Task objective:
Which lines below fall between the one containing "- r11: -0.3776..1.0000" and the one containing "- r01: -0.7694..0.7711"? Repeat them exactly, counting both of those lines, and add nothing else.

(Data below Opens)

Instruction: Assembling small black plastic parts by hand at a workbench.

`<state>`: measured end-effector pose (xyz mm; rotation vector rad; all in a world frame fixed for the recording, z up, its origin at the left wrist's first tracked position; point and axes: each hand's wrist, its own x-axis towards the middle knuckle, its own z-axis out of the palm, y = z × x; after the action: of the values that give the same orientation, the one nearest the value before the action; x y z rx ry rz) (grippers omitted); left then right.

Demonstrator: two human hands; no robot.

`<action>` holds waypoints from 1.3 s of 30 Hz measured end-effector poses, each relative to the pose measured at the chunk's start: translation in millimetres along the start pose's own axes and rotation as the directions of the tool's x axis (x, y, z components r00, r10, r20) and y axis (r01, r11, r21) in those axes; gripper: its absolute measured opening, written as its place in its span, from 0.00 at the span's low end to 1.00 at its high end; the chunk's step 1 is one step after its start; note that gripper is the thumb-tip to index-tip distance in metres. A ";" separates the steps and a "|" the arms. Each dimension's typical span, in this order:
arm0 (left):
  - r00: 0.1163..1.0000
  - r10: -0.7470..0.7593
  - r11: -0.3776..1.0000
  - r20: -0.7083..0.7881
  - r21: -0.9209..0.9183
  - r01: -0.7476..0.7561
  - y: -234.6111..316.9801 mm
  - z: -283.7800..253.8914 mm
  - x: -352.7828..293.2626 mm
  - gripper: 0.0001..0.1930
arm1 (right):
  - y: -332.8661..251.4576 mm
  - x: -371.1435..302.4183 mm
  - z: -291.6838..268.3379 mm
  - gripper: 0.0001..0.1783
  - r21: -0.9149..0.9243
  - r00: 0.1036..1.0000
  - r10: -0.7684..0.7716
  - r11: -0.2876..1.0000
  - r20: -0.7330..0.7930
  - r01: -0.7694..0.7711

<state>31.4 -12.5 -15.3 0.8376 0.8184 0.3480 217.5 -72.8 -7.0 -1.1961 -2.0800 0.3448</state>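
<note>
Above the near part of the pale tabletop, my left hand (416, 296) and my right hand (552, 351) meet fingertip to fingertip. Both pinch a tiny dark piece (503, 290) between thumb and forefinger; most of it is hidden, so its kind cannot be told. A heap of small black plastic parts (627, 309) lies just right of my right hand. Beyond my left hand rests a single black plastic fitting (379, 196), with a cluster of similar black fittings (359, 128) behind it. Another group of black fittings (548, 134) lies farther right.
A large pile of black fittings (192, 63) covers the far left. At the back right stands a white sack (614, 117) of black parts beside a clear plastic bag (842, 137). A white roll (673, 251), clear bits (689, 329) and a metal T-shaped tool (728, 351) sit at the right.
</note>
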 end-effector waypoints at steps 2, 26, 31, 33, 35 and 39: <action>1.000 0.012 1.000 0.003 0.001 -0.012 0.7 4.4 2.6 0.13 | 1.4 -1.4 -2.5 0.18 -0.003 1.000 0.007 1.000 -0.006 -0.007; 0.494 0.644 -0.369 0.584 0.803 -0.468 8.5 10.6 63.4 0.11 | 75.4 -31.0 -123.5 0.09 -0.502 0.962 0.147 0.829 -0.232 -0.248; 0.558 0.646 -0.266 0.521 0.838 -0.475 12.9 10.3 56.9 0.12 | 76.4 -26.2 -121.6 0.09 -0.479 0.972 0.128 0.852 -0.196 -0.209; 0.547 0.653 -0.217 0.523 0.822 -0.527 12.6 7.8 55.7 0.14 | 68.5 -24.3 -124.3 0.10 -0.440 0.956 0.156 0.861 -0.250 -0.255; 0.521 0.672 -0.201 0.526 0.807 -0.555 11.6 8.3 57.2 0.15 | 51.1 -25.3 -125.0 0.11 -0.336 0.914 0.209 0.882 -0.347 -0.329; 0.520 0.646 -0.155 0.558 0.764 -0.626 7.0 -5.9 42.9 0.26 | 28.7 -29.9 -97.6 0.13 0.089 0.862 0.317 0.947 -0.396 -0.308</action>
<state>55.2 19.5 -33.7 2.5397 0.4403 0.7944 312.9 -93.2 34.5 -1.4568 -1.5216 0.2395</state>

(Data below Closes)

Solution for this problem:
  - r11: -0.3776..1.0000
  - r20: -0.7083..0.7881
  - r21: -0.9209..0.9183
  - r01: -0.7476..0.7561
  - y: -234.6111..316.9801 mm
  - z: -283.7800..253.8914 mm
  - x: -352.7828..293.2626 mm
  - gripper: 0.0001..0.1930
arm1 (right):
  - y: -332.8661..251.4576 mm
  - x: -371.1435..302.4183 mm
  - z: -291.6838..268.3379 mm
  - gripper: 0.0001..0.1783
  - r21: -0.9149..0.9243
  - r00: 0.1036..1.0000
  - r10: -0.7684..0.7716
  - r11: -0.2876..1.0000
  - r20: -0.7330..0.7930
  - r01: -0.7694..0.7711

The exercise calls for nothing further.